While observing and mulling these troubling trends, I have resisted the temptation to blame and chide students for their learning difficulties as I have linked these to broader cultural and technological trends. These more general trends can explain why the cognitive anomalies I started observing over a decade ago among my students are not unique. I have heard similar complaints from colleagues teaching in the United States, Britain, the Netherlands, Bulgaria, and a few other countries.10 Most of them have attributed their students’ patchy knowledge and shaky academic skills to the fragmented nature of the typical college curriculum.

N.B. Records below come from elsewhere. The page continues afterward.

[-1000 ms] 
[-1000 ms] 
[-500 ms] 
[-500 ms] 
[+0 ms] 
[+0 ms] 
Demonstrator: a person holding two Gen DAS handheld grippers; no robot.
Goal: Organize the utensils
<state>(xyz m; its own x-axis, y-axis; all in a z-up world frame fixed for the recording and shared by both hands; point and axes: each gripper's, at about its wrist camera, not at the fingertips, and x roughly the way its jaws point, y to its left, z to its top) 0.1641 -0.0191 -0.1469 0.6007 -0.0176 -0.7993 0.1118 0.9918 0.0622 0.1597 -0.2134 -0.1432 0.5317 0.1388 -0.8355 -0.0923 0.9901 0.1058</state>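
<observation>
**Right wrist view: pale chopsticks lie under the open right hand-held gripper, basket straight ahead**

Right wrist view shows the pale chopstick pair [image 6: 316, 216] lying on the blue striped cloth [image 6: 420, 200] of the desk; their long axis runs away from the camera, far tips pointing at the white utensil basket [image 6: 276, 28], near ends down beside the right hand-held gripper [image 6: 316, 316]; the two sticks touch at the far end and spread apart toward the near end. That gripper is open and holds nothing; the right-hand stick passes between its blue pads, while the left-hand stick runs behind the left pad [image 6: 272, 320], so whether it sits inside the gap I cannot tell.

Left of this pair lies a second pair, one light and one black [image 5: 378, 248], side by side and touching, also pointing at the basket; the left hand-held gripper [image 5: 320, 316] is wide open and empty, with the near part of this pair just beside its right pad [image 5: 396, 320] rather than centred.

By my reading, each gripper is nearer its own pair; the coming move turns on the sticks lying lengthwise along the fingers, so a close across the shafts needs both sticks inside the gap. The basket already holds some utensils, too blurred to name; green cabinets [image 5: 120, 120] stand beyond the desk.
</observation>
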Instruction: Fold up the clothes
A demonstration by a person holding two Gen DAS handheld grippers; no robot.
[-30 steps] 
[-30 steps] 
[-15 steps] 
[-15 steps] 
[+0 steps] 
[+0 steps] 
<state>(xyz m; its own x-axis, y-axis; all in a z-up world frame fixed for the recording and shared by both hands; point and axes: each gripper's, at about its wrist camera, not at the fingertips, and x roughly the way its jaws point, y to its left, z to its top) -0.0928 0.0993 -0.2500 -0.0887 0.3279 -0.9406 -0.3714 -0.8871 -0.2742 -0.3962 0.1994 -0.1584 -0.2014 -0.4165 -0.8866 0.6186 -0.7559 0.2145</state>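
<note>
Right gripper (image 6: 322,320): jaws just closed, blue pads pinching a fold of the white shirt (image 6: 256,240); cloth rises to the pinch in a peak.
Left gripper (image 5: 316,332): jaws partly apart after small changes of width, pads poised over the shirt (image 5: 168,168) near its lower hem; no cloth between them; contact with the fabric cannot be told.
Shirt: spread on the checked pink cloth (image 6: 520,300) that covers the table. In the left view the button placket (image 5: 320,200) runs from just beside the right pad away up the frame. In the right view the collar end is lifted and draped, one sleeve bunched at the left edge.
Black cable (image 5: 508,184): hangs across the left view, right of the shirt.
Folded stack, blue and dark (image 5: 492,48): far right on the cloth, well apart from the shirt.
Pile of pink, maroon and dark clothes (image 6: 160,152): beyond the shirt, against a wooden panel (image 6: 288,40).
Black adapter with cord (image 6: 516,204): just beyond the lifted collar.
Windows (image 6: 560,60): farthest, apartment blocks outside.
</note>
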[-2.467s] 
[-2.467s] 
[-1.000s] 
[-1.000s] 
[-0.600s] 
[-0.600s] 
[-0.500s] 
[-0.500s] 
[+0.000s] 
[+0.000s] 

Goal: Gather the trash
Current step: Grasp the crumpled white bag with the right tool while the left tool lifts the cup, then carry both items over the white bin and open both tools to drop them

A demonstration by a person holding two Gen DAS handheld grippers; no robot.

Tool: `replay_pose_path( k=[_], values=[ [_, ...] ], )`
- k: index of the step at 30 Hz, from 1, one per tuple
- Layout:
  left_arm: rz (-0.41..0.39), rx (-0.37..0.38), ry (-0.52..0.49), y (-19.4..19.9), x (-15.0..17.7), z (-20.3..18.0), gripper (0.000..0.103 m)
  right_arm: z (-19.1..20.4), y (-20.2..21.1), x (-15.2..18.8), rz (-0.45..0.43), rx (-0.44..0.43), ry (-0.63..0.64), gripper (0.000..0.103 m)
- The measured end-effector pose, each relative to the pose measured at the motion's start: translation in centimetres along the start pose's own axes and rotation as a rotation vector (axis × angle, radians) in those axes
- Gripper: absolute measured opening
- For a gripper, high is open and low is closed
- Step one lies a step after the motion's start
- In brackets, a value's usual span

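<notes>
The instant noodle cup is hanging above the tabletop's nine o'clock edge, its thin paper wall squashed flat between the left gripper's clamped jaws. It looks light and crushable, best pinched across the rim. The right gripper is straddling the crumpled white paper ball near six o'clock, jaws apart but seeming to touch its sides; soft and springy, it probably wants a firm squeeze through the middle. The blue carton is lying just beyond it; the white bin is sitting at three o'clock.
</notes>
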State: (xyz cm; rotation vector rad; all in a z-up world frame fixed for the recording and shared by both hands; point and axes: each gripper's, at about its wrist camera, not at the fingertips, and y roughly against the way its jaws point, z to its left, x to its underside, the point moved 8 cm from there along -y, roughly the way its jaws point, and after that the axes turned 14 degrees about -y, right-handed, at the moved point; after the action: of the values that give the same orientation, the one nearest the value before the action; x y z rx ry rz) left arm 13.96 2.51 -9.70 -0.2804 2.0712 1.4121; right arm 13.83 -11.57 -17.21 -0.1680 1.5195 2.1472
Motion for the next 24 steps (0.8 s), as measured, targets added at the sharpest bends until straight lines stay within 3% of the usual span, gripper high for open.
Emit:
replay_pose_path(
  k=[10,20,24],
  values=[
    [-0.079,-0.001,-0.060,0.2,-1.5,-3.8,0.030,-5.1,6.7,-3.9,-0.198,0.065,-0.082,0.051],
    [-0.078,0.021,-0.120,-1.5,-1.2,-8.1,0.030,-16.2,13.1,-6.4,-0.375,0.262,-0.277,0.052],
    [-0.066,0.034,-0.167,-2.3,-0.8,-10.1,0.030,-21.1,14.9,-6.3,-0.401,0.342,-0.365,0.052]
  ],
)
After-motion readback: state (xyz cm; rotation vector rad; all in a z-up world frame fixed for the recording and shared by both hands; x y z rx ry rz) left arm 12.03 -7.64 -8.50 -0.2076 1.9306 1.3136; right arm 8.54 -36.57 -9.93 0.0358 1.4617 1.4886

In my case, though, that variable had remained constant (and AUBG offers a more limited variety of courses as compared to a typical American college of similar size—1,000 or so students). Yet, the ability of the majority of my students to accumulate knowledge, develop their thinking, and master written English had somehow weakened. Neither my colleagues’ theories nor the conventional pedagogical literature could help me untangle this conundrum. I therefore embarked on a quest to find a more credible solution to the educational mystery I confronted.